Nouvel épisode dans le feuilleton autour de l'interdiction des néonicotinoïdes. Le ministre de l’Agriculture Marc Fesneau a annoncé jeudi 8 février que les betteraviers seraient indemnisés en cas de pertes de production liées à la jaunisse pour l’année à venir. L’annonce, dans les tuyaux, était attendue par la filière : les sucriers craignaient de ne pas trouver de matière première sur la saison à venir, les agriculteurs ne prenant pas le risque de planter.
Fin janvier, la Cour de justice de l’Union européenne a interdit les dérogations à l’usage de trois néonicotinoïdes, utilisés par les betteraviers français en traitement de semence pour empêcher les attaques de pucerons. En l'absence d'alternative technique, la filière n'a depuis cessé de mettre en avant les conséquences possibles de cette décision sur leur activité.
Des fonds mobilisés en cas d'épidémie de pucerons
«Plantez !», leur a rétorqué Marc Fesneau, assurant par ailleurs que les planteurs seront assurés. Le dispositif final n’est pas totalement arrêté, notamment la période de référence pour une éventuelle indemnisation. «Il faut éviter les écueils du processus (d’indemnisation) de 2020», a développé le ministre. A l’époque, les betteraviers avaient été indemnisés partiellement face aux attaques de pucerons, qui avaient pourtant provoqué une chute de 28% de la production nationale. Le dispositif fonctionnait avec une franchise de 30 à 35% ainsi qu’un plafond de 30 000 euros. L’Etat avait alors déboursé 60 millions d’euros. La Confédération générale des planteurs de betteraves (CGB) n'a eu de cesse depuis de réclamer une indemnisation à 100% pour l'exercice 2022.

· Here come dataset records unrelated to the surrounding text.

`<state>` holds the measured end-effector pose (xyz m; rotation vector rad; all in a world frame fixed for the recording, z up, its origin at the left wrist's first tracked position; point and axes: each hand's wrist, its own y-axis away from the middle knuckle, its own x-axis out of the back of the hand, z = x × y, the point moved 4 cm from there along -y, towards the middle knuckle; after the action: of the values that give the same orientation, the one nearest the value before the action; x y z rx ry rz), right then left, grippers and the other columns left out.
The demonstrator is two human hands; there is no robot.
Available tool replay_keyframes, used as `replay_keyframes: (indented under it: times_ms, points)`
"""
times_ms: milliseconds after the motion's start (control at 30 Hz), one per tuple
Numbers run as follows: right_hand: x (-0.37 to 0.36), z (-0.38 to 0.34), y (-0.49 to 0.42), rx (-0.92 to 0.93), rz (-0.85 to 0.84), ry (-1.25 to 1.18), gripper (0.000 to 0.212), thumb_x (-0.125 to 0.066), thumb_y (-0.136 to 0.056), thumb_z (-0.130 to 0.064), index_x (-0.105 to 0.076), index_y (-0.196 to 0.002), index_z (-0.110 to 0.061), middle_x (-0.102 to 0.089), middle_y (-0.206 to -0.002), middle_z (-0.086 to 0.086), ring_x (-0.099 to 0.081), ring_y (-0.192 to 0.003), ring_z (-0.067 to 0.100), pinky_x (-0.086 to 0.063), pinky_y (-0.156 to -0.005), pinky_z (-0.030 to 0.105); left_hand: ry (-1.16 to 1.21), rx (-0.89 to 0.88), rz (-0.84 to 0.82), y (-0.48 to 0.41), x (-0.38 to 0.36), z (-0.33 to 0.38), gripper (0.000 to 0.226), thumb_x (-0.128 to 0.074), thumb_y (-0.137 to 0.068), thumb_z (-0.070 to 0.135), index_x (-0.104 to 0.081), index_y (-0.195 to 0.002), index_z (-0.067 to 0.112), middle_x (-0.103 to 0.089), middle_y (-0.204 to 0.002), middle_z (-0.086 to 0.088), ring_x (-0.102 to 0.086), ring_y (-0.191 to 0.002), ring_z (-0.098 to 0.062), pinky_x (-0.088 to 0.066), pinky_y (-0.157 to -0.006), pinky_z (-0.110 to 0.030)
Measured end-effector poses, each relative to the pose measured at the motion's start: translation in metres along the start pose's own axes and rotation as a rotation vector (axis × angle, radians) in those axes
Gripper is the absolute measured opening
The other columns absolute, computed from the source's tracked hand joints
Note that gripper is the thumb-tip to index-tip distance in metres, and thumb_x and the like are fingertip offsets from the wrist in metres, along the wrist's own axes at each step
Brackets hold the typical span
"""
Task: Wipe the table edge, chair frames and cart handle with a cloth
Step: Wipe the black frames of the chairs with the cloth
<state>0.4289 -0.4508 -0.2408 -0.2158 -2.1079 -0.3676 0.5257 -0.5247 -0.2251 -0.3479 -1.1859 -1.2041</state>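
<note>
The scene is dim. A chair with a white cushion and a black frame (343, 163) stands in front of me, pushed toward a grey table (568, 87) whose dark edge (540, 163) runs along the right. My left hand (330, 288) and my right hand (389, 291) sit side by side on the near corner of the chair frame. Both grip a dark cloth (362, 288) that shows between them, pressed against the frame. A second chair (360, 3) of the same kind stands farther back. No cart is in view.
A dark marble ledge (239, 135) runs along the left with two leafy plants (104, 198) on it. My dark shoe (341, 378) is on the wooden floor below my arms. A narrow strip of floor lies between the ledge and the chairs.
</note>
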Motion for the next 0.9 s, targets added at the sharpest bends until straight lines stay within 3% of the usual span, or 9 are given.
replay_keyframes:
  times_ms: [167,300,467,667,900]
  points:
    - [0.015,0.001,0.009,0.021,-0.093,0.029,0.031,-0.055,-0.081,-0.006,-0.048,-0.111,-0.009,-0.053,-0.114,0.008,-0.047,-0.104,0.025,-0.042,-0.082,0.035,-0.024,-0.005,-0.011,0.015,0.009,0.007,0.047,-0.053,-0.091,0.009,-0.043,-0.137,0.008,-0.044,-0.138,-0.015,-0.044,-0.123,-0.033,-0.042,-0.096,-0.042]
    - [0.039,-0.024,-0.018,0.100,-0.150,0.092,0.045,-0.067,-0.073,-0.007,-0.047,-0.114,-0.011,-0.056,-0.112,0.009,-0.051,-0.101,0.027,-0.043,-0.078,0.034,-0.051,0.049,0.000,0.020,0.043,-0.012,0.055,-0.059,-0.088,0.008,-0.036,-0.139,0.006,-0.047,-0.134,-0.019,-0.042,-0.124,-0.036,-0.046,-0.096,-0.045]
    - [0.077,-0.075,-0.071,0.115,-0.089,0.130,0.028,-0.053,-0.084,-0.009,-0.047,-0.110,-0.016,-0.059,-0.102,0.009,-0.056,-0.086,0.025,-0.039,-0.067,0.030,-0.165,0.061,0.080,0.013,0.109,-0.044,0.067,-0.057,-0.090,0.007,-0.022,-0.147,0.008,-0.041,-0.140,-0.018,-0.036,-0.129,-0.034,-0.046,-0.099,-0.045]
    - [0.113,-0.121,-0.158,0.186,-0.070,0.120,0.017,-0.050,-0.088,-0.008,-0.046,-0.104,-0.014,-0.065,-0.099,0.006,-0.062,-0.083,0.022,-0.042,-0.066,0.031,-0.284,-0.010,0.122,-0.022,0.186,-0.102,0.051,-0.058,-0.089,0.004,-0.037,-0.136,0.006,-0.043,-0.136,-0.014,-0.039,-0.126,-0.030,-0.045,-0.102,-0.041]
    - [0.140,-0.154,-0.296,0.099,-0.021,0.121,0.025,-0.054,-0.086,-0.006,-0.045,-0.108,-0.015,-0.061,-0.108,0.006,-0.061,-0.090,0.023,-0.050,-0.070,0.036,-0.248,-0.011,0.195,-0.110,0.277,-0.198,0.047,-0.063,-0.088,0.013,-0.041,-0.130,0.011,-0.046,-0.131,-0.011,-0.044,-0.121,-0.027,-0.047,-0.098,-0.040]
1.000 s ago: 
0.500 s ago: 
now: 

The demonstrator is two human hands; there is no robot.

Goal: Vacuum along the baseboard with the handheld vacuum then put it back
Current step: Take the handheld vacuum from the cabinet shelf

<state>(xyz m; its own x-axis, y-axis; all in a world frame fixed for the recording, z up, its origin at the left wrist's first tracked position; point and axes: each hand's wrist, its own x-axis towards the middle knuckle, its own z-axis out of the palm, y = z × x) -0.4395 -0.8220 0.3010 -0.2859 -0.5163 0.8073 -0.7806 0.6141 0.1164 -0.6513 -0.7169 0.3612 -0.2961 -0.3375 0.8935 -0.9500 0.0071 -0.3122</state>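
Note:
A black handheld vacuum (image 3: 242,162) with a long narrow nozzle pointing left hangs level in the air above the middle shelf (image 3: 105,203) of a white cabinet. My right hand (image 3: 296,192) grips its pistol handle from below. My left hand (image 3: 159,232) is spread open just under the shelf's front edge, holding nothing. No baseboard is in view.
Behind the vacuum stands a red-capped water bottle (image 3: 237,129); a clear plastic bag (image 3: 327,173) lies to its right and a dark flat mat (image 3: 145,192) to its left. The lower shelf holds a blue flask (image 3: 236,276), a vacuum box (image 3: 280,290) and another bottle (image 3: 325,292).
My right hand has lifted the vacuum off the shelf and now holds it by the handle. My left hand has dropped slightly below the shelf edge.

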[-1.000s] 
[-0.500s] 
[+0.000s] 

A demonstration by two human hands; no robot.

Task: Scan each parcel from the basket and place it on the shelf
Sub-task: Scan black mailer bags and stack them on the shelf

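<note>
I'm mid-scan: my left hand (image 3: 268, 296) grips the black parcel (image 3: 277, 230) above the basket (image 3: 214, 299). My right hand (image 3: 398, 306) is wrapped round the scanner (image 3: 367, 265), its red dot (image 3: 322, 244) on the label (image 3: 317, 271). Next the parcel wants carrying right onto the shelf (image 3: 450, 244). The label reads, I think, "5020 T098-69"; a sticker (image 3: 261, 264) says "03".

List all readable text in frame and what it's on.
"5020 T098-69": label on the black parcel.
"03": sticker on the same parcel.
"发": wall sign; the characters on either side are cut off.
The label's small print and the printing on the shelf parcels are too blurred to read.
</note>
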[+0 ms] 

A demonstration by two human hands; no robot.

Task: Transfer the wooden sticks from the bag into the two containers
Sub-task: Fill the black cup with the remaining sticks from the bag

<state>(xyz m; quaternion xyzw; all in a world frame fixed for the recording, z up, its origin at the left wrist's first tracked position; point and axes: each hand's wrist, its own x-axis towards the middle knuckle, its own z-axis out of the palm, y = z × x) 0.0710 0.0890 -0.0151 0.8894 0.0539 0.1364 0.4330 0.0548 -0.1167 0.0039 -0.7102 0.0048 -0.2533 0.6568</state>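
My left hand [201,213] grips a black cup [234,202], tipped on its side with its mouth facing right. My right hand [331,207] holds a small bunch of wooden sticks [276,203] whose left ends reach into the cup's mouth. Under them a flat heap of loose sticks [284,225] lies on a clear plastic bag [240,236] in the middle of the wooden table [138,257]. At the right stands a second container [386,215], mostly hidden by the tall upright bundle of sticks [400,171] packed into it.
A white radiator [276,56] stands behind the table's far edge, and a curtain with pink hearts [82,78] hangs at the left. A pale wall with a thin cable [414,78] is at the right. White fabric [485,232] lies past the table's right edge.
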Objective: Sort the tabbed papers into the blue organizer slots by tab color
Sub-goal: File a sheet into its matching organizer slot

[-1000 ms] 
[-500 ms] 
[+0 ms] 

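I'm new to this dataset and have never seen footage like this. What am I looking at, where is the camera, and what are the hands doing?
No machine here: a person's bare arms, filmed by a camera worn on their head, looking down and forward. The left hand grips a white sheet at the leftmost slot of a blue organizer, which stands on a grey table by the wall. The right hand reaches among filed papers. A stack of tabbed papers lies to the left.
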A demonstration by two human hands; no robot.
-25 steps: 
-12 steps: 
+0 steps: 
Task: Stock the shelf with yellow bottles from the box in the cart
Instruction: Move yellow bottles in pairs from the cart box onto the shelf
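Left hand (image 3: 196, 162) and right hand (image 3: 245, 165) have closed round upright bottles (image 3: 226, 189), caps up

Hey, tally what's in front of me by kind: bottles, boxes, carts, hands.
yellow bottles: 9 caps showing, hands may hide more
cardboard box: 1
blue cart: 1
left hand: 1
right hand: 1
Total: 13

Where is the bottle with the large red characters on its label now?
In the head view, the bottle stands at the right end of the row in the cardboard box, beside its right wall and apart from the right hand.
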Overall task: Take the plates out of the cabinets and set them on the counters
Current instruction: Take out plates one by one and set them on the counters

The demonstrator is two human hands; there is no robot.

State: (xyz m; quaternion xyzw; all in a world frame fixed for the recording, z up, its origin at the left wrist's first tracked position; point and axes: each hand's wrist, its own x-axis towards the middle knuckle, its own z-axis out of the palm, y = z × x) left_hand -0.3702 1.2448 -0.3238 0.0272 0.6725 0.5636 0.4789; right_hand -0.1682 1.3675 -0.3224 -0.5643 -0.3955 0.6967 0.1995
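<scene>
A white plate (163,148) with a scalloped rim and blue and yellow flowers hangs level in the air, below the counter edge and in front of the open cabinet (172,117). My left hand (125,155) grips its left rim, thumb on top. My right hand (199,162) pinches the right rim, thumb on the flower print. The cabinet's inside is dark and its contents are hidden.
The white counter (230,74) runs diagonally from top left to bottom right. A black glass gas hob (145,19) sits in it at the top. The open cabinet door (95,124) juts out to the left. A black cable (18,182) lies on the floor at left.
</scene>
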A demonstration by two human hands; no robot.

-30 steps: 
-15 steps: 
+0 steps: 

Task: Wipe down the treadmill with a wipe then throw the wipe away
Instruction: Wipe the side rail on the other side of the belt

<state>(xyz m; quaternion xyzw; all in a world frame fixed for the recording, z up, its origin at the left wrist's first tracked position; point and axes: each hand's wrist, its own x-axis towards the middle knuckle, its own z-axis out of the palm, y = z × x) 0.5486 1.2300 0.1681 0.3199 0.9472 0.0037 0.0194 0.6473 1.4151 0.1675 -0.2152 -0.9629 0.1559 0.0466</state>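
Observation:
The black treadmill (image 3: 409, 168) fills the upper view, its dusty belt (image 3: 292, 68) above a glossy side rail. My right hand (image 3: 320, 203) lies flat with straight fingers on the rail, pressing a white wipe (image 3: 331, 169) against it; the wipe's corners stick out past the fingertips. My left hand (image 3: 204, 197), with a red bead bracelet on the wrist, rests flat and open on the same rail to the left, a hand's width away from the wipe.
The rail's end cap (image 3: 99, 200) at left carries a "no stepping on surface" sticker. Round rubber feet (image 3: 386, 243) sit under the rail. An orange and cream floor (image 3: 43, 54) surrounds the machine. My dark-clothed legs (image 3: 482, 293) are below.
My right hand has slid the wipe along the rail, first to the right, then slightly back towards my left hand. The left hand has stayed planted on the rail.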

Le ministre indique qu’il n’y a pas d’enveloppe allouée à date à l’indemnisation des betteraviers : les fonds ne seront mobilisés que dans le cas d’une épidémie importante de pucerons. Les planteurs disposent de pesticides qui leur permettent de faire face à une pression de pucerons faible à modérés – là où les néonicotinoïdes étaient efficaces quelle que soit l’intensité épidémique.